Workers in these sectors frequently face the classic red flags of forced labor: restricted movement, withheld wages, lack of grievance mechanisms, and threats of retaliation. Because services are often delivered on-site, labor abuses can occur within a company’s operational footprint, without appearing on a supply chain map.

Using Data Analytics to Identify High-Risk Service Providers

Unlike goods procurement, service-sector risks do not often appear in traditional material-based screening. However, spend analytics (when combined with targeted supplier categorization) can be a powerful tool.

Flag High-Risk Spend Categories

Consider partnering with Finance, Procurement, and IT to identify General Ledger Account (GLA) codes or spend categories linked to outsourced services. Focus on terms like:

  • "Facilities Cleaning"
  • "Catering / Food Service"
  • "Temporary Labor"
  • "Security Services"
  • "Logistics – Trucking / Maritime"
  • "Freight Forwarding / Customs Brokerage"

Overlay with Anti-Bribery Due Diligence

Many of these same vendors (e.g., construction contractors, freight forwarders) may already be flagged in your anti-corruption program as government-facing or third-party agents. Use this existing intelligence to create a composite view of vendor risk, making sure that your screening & due diligence tools are appropriately configured to capture modern slavery risk.

Monitor Subcontracting and Labor Brokers

If a known service provider operates via labor agencies or subcontractors, these intermediaries should also be identified and reviewed. ERP vendor hierarchies, purchase order terms, or supplier onboarding records may reveal useful relationships.

As with raw materials, no single data source is definitive; but triangulating financial data, geography, and service category creates a practical path for surfacing hidden risk. The goal is to move beyond anecdotal assessments and apply structure: which services, where, through whom, and at what level of spend?
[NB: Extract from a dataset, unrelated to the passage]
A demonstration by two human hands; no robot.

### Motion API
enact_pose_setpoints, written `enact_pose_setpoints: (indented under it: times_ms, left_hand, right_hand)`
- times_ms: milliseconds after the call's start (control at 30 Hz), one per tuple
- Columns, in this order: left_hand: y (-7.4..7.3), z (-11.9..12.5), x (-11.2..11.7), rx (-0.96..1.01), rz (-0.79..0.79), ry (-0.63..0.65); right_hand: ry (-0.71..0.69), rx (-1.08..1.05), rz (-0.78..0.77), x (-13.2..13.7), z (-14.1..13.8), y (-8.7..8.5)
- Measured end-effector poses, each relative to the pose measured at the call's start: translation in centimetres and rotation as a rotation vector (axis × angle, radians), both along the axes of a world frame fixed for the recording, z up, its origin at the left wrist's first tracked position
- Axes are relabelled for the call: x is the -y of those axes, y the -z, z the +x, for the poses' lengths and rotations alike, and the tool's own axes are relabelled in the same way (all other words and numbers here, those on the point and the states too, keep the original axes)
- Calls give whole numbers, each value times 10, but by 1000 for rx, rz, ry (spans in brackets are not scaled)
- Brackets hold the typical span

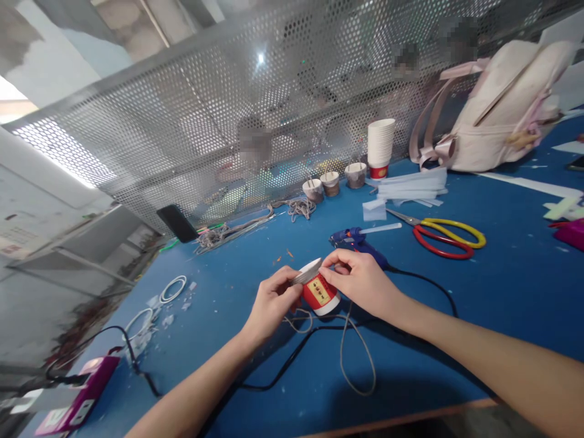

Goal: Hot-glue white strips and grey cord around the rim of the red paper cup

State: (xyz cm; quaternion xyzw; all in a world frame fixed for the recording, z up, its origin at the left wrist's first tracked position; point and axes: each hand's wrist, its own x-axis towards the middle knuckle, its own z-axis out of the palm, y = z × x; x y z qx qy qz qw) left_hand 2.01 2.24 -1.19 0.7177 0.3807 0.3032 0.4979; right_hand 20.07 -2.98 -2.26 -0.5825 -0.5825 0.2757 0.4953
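Observation:
A red and white paper cup [321,293] is tilted on its side between my two hands, with grey cord wound near its rim. My left hand [274,298] is closed around the cup's left side, thumb and fingers near the rim. At the other side, my right hand [358,277] pinches at the wound cord by the rim. Loose grey cord [373,365] hangs below the cup and loops on the blue table. Just behind my right hand lies a blue glue gun [351,237] with a clear glue stick in its back.
Red-and-yellow-handled scissors [444,237] lie right of the glue gun. Behind stand stacked paper cups [381,146], cord-wrapped cups [330,182], white strips [410,185] and a backpack [483,137]. At left are a phone [177,222], white rings [173,289] and a purple power strip [84,395].

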Motion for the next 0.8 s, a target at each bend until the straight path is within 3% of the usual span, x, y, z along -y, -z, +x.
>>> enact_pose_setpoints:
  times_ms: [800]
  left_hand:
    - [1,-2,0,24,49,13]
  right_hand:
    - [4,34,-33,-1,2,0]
Integrity Bridge helps clients develop screening strategies for high-risk service categories and align their approach with industry frameworks. We support the integration of forced labor risk indicators into screening, diligence and third-party onboarding platforms.

H. Recommended Next Steps

Modern slavery risk management is evolving fast. Enforcement is rising. Expectations are shifting. Data is plentiful but fragmented. Companies are being asked to do more, and to do it smarter.

This article has outlined how data analytics can help compliance teams cut through the complexity. Whether you are screening Tier-1 suppliers; mapping raw materials; reviewing country-of-origin fields; or tracing extended supply chains, the goal is the same: identify where modern slavery risk is most likely to be present and focus your due diligence efforts there.
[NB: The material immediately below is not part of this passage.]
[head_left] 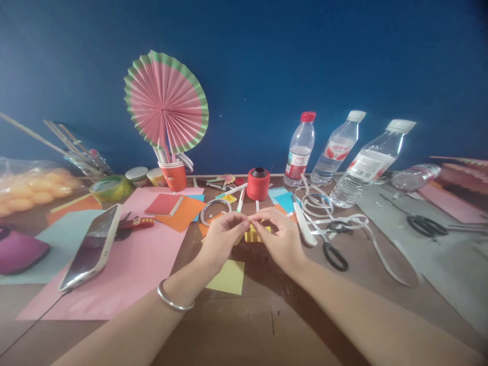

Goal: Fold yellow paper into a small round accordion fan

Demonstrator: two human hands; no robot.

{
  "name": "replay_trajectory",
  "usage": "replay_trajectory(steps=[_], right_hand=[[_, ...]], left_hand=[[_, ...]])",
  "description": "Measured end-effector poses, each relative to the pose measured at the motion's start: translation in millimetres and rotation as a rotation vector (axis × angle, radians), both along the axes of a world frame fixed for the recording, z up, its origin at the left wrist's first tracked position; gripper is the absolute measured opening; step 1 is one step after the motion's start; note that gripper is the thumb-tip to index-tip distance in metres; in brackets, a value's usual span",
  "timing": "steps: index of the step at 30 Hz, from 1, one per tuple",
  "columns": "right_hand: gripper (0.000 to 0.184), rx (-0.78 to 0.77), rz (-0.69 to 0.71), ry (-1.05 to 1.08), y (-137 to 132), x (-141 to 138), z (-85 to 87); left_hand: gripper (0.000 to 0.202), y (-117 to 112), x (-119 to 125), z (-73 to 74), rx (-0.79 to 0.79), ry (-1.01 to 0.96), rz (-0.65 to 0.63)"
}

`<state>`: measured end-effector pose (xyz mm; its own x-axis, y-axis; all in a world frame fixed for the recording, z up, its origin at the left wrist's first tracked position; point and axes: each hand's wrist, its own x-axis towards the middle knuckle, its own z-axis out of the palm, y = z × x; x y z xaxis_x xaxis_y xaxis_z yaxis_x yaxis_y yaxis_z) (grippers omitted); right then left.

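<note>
My left hand (224,235) and my right hand (280,235) meet over the middle of the table, thumbs and forefingers pinched together. Between them is a small piece of yellow folded paper (257,235) with ridges like pleats, partly covered by the fingers. Both hands appear closed on it; the exact grip at the fingertips is too small to make out. A pale yellow paper square (229,277) lies flat on the table just below my left hand. Behind the fingers stands a red spool-shaped thing (258,184) with a dark top.
Left are pink paper (152,264), a propped phone (91,246) with a cable, and a red-handled tool (137,222). A pink-green paper fan (165,101) rises from an orange cup (173,176). Right lie a white cutter (304,222), black-handled scissors (335,255), curled white strips (389,259) and bottles (299,157).
</note>
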<state>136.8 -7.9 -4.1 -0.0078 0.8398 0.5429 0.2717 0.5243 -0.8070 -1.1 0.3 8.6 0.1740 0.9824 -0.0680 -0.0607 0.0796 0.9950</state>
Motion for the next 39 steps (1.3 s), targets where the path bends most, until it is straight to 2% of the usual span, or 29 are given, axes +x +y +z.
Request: replay_trajectory(steps=[9,15,19,24,27,30,33,36,39], right_hand=[[0.017,0.111,-0.037,-0.106,2,3,-2.9],[0.026,0.299,-0.053,-0.251,8,9,-8.2],[0.029,0.391,-0.063,-0.432,8,16,-6.0],[0.026,0.467,-0.106,-0.634,5,20,0.5],[0.026,0.477,-0.131,-0.677,5,21,0.2],[0.030,0.418,-0.072,-0.573,7,18,-2.6],[0.029,0.283,0.022,-0.320,7,13,-3.3],[0.026,0.121,0.034,-0.085,3,7,-1.4],[0.025,0.019,0.057,0.010,-2,3,0.1]], left_hand=[[0.019,-1,0,1.3,-0.022,0.008,-0.021],[0.020,2,-4,0.5,0.020,0.057,-0.027],[0.022,5,-7,-1.6,0.035,-0.026,-0.059],[0.031,5,-7,0.7,-0.051,-0.225,-0.085],[0.024,6,-8,1.7,-0.066,-0.183,-0.084],[0.015,6,-8,0.9,-0.055,-0.102,-0.081],[0.012,6,-9,0.2,-0.051,-0.108,-0.089],[0.014,5,-7,1.3,-0.043,-0.112,-0.102],[0.013,4,-6,3.4,-0.044,-0.157,-0.096]])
But the use of data is not an end in itself. It is a tool, one that allows companies to manage modernslavery risk in a scalable, defensible way. The real value comes when analytics drive action.

As a practical next step, start simple and improve over time:

  • Review the materials, services, countries, and suppliers flagged as high risk under existing laws and databases.
  • Assess whether your current systems and data fields (ERP, procurement, logistics) can support structured screening at the supplier, material, and geography level.
  • Identify where third-party datasets, virtual mapping or screening platforms could close visibility gaps, especially for bills of materials and sub-tier suppliers.
  • Bring together procurement, compliance, and sustainability teams to agree ownership of the process, and to align analytics with broader ESG or sourcing goals.

No company can eliminate all risk. But with clean data, clear priorities, and a well-structured analytics workflow, you can significantly reduce blind spots and build a stronger foundation for ethical sourcing.